Given the material below, output exactly the lines from the line with "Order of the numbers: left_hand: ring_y" to the line with "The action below", both ends included, and no other lines.
Exercise input Block Start
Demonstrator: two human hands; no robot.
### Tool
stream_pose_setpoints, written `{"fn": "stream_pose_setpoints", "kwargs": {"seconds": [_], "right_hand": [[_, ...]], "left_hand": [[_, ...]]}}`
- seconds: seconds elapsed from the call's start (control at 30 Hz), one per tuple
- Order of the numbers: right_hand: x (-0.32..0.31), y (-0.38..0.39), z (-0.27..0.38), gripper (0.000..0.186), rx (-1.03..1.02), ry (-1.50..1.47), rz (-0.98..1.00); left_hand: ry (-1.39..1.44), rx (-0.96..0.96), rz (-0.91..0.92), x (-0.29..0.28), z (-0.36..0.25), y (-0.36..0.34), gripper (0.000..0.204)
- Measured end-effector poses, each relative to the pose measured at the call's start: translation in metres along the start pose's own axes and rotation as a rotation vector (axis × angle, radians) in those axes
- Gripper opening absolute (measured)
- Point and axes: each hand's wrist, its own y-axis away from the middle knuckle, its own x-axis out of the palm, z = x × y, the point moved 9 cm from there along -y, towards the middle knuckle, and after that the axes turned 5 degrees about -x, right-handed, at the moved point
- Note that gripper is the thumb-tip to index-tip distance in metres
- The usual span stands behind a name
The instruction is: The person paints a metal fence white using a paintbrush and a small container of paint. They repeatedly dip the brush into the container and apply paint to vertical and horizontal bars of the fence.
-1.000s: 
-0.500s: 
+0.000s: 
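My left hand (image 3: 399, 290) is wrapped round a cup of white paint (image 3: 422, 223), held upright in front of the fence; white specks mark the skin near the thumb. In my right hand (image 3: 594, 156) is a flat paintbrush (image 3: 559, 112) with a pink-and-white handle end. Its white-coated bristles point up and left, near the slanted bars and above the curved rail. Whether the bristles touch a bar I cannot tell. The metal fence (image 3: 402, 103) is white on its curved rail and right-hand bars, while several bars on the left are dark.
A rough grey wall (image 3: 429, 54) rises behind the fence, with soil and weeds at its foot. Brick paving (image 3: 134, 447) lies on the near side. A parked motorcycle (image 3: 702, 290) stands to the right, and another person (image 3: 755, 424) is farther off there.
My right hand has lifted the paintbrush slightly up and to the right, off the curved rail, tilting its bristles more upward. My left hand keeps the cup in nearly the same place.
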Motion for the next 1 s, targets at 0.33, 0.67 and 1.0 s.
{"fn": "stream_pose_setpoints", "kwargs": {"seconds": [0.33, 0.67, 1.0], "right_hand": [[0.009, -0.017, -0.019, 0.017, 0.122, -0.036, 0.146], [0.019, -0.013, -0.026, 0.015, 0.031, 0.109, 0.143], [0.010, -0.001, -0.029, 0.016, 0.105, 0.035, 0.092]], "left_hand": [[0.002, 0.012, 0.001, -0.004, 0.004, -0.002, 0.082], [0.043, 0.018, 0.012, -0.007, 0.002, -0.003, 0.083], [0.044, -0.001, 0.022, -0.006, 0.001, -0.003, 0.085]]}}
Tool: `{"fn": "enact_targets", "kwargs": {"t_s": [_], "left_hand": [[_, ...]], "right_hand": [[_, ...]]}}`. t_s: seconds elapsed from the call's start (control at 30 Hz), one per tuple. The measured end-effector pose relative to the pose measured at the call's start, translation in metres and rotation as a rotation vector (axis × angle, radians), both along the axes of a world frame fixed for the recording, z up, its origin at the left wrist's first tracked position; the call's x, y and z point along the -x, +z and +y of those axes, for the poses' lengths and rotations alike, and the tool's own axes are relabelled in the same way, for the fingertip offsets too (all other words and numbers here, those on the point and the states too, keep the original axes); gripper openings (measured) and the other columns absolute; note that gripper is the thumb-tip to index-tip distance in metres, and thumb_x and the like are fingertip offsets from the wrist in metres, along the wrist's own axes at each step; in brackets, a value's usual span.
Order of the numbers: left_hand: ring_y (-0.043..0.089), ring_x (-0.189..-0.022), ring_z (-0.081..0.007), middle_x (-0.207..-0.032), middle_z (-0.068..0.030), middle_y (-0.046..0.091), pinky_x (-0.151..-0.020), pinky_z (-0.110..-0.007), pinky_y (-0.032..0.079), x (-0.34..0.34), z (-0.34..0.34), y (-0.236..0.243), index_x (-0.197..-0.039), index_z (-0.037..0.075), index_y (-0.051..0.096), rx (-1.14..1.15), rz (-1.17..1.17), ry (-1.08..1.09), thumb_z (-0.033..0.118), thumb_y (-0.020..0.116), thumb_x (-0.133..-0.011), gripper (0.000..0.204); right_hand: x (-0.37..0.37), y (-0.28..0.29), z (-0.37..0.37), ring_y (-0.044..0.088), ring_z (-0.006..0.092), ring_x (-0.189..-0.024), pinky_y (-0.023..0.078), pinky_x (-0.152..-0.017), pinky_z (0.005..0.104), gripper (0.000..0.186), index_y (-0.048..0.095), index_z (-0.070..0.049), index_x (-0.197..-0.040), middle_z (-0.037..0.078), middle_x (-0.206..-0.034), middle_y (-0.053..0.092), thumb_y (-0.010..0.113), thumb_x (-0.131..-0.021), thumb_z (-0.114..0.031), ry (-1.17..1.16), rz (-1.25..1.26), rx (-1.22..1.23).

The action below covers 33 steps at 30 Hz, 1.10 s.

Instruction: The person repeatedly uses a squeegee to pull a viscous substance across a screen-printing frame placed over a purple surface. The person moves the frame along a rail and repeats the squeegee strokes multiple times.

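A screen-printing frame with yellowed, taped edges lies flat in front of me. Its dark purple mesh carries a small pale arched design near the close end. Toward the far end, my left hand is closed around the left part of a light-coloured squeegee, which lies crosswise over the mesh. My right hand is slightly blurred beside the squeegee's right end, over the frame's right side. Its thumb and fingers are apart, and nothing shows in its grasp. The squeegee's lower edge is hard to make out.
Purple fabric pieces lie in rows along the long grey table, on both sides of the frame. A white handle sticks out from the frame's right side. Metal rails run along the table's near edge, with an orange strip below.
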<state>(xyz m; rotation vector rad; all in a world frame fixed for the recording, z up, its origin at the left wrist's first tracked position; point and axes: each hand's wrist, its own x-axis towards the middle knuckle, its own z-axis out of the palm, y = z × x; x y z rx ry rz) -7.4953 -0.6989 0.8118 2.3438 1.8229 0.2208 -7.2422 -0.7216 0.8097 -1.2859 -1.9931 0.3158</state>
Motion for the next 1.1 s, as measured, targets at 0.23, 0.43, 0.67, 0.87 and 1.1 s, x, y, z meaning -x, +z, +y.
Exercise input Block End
#### Solution:
Order of the numbers: left_hand: ring_y (-0.043..0.089), ring_x (-0.189..-0.022), ring_z (-0.081..0.007), middle_x (-0.207..-0.032), middle_z (-0.068..0.030), middle_y (-0.046..0.091), pinky_x (-0.151..-0.020), pinky_z (-0.110..-0.007), pinky_y (-0.032..0.079), x (-0.34..0.34), z (-0.34..0.34), y (-0.236..0.243), index_x (-0.197..-0.039), index_z (-0.037..0.075), index_y (-0.051..0.096), rx (-1.14..1.15), rz (-1.17..1.17), ry (-1.08..1.09), thumb_z (-0.033..0.118), thumb_y (-0.020..0.116), thumb_x (-0.133..-0.011), gripper (0.000..0.204); right_hand: x (-0.37..0.37), y (-0.28..0.29), z (-0.37..0.37), ring_y (-0.044..0.088), ring_z (-0.006..0.092), ring_x (-0.189..-0.024), pinky_y (-0.023..0.078), pinky_x (-0.152..-0.017), pinky_z (0.005..0.104), gripper (0.000..0.186), index_y (-0.048..0.095), index_z (-0.070..0.049), index_x (-0.197..-0.040), middle_z (-0.037..0.078), middle_x (-0.206..-0.034), middle_y (-0.053..0.092), thumb_y (-0.010..0.113), thumb_x (-0.131..-0.021), thumb_z (-0.114..0.031), ry (-1.17..1.16), rz (-1.25..1.26), rx (-1.22..1.23).

The action below covers 33 steps at 30 Hz, 1.10 s.

No more output is given for this exercise.